------ AVAILABLE DATA

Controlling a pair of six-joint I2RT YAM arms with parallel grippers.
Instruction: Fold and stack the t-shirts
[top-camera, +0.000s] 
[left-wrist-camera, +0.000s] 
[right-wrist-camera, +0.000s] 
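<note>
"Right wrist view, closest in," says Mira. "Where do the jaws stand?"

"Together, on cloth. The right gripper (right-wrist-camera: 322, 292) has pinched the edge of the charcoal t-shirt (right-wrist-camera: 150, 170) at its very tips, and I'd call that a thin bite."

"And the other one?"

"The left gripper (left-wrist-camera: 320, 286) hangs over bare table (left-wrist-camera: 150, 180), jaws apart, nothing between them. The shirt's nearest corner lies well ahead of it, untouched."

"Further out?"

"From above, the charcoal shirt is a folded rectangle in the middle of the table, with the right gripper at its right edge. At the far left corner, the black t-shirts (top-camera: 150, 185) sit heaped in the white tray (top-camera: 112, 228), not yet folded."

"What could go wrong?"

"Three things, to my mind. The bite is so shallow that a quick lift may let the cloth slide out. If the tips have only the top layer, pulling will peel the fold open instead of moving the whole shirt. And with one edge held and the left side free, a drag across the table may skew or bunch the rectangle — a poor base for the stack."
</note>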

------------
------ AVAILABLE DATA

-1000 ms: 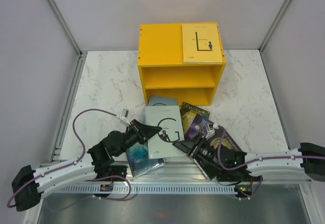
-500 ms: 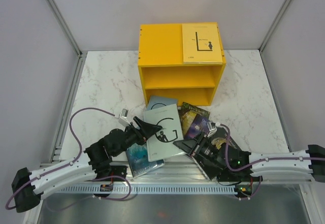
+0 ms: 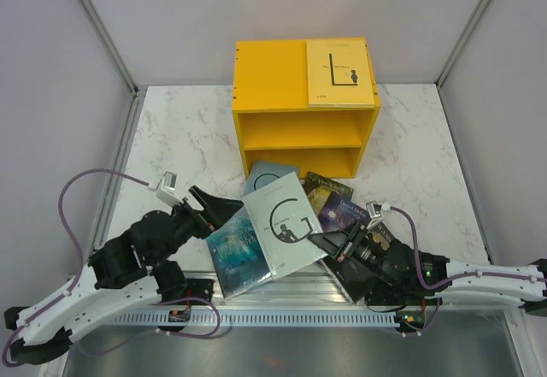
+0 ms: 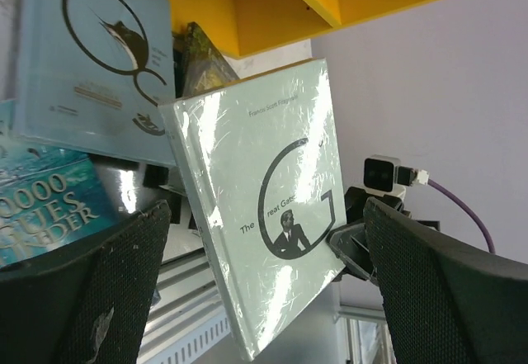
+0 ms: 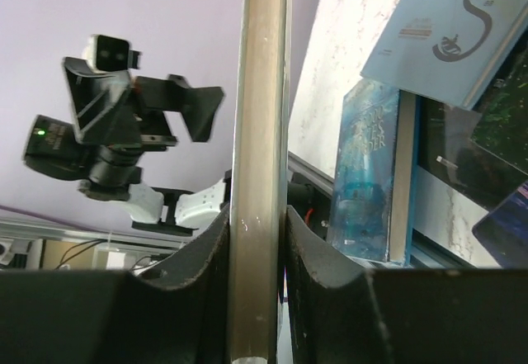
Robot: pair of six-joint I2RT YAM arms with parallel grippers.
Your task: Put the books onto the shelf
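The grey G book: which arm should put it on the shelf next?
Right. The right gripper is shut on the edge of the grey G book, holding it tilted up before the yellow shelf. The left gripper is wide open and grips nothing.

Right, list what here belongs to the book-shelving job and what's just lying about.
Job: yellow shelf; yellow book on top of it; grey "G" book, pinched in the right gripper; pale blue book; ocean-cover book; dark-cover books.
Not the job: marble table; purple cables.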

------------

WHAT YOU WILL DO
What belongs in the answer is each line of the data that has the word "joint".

EXERCISE SOLUTION
Controlling a pair of six-joint I2RT YAM arms with parallel grippers.
Robot: pair of six-joint I2RT YAM arms with parallel grippers.

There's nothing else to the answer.